### Your objective
In the following listing, find the lines containing "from" and report them.

════════════════════

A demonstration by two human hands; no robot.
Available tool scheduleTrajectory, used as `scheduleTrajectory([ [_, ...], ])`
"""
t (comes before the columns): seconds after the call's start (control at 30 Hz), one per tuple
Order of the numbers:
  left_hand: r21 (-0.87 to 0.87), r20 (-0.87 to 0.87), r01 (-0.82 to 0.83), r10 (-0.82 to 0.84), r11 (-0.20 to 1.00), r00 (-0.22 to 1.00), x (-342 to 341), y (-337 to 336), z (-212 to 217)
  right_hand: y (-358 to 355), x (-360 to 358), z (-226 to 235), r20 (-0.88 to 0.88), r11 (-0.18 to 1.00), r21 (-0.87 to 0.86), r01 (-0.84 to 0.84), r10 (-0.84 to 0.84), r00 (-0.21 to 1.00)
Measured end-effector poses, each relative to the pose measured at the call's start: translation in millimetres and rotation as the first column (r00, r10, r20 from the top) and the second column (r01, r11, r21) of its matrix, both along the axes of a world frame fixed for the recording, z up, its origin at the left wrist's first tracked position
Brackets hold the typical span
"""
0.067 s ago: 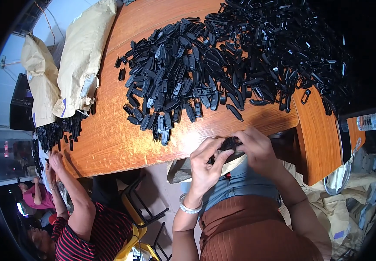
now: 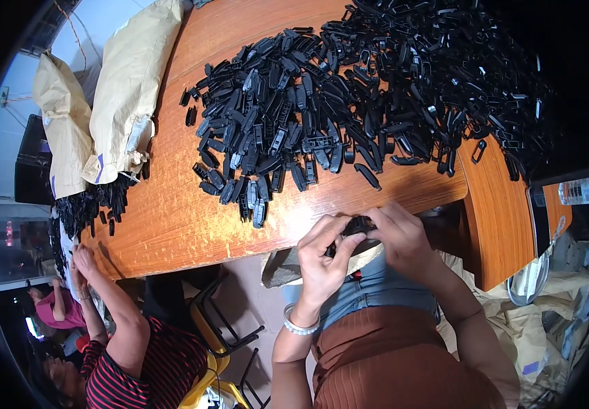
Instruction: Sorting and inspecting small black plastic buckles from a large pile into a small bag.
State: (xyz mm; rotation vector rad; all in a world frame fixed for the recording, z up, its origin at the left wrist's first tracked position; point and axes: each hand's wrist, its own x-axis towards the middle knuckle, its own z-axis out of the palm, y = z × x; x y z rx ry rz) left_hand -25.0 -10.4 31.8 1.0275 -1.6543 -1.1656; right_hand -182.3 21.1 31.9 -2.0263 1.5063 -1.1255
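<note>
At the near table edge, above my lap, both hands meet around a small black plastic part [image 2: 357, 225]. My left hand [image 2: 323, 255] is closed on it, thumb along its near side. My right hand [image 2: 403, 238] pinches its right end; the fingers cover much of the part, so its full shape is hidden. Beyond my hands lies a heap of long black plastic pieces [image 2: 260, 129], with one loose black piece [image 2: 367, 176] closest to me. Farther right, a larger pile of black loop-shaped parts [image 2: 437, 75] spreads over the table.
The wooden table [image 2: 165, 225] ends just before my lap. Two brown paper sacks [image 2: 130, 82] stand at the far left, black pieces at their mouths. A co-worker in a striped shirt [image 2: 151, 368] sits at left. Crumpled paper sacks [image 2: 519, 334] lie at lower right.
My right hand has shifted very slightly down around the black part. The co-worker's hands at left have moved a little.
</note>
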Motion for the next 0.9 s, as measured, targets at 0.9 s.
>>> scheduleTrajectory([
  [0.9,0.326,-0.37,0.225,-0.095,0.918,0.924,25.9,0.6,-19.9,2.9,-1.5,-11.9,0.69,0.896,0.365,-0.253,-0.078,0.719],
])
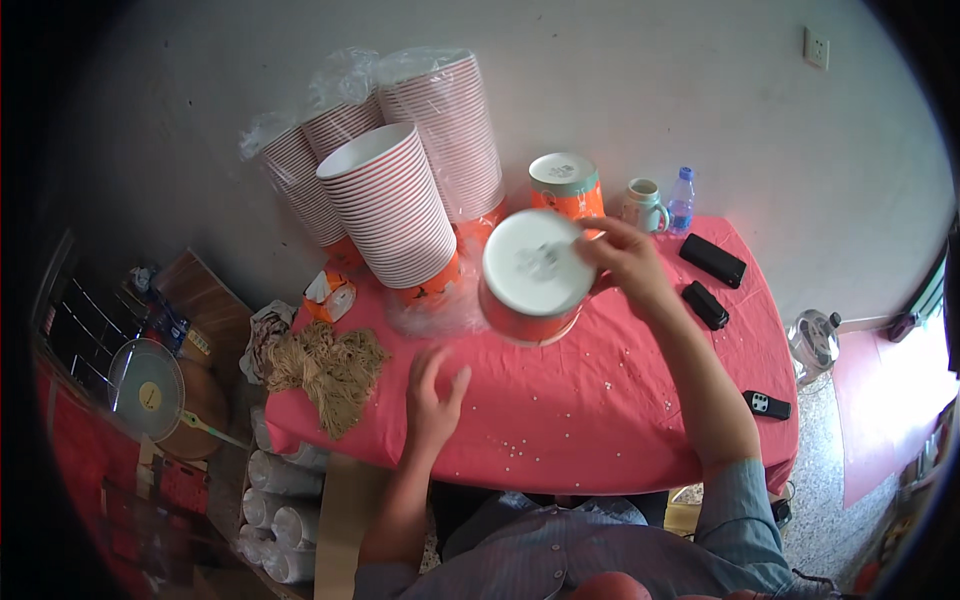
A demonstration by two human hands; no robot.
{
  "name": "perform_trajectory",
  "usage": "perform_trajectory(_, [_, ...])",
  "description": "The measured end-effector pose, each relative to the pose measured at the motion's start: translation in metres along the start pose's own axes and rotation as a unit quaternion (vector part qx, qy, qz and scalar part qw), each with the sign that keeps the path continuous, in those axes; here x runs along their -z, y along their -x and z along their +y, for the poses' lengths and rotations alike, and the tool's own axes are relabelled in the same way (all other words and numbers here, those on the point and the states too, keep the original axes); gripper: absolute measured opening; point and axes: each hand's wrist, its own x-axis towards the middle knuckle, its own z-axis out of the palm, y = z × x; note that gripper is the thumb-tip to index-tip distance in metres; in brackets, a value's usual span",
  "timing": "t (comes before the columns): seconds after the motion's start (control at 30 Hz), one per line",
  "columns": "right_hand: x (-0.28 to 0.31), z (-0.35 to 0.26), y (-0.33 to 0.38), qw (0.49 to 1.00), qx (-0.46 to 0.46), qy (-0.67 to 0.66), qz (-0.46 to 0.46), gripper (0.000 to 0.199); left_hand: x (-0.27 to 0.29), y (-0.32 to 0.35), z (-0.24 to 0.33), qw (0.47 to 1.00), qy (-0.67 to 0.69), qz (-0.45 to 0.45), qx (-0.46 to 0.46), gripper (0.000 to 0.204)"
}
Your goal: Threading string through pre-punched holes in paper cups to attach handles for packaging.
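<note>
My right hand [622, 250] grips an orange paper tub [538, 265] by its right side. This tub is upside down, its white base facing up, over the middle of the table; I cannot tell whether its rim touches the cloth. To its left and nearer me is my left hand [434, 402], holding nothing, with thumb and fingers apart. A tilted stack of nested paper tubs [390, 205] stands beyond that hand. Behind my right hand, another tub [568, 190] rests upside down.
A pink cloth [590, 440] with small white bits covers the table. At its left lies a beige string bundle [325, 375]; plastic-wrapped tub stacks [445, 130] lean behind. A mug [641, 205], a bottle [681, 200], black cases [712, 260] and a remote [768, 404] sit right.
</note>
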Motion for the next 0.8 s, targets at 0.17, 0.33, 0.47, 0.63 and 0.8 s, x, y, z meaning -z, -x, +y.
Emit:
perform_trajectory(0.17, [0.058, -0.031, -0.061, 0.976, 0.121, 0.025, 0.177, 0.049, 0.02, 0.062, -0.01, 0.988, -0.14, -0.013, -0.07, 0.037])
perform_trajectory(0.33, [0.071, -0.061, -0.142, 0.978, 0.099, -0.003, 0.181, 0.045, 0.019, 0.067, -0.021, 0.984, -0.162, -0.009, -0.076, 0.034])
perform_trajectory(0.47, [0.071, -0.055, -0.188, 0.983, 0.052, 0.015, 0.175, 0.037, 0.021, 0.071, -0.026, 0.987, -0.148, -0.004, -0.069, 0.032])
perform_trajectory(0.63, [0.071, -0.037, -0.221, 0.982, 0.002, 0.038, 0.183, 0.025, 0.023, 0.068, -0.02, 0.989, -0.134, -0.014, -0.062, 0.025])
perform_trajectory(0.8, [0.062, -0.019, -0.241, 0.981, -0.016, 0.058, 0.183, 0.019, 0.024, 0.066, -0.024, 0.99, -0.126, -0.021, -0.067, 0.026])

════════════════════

### Answer area
Measured end-effector poses, each relative to the pose measured at the call's start: translation in millimetres and rotation as the first column (r00, r10, r20 from the top) and the second column (r01, r11, r21) of its matrix, both along the axes of a world frame fixed for the recording, z up, its origin at the left wrist's first tracked position
Instruction: Sorting and inspecting small black plastic buckles from a large pile into a small bag.

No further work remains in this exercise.